##### Listed records

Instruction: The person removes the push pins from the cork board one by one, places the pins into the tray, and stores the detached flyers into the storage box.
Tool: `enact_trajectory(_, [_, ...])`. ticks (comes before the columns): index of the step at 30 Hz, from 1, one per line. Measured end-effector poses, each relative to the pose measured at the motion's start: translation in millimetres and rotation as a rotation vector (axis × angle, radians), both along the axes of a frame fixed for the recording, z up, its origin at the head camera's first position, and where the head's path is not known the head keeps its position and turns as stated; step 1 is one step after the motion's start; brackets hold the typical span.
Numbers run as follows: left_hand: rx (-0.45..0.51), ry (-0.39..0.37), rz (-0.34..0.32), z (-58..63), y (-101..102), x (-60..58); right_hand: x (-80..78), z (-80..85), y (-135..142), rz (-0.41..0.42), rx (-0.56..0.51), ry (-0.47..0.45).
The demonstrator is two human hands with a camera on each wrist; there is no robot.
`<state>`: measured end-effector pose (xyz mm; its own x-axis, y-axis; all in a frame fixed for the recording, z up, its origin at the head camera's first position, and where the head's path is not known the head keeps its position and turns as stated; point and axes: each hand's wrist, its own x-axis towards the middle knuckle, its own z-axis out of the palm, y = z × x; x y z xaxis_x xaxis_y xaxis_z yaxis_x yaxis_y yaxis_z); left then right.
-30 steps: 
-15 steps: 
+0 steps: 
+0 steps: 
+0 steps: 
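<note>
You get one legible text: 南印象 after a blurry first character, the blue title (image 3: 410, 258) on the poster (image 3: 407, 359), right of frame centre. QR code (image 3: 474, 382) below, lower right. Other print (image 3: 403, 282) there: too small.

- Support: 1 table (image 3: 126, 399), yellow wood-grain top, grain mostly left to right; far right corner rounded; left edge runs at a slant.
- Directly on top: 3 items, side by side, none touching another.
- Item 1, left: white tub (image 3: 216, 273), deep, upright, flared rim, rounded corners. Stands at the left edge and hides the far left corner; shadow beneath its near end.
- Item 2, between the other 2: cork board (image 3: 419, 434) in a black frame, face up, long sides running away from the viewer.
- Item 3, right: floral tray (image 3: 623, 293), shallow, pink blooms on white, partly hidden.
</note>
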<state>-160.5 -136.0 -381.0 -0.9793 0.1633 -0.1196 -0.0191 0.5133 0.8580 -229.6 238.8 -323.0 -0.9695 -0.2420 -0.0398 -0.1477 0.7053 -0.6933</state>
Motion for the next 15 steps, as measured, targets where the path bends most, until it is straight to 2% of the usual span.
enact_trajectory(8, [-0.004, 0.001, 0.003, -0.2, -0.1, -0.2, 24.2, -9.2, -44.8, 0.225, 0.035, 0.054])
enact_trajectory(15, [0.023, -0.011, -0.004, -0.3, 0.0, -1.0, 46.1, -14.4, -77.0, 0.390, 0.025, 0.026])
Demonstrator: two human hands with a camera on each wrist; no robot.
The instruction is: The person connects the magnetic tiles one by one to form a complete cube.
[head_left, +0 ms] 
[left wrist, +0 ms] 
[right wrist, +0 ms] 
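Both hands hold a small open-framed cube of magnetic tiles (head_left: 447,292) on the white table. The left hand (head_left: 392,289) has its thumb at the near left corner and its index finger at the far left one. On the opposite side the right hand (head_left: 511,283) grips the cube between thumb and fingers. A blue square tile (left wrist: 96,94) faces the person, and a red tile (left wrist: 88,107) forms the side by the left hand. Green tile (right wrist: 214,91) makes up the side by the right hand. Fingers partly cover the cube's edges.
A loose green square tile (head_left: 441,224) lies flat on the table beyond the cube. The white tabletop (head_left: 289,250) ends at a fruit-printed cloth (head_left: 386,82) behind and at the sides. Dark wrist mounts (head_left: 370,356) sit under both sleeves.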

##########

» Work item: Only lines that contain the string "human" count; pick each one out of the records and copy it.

» Task result:
The demonstrator is two human hands with a camera on each wrist; there is no robot.
Demonstrator: two human hands with a camera on each wrist; no robot.

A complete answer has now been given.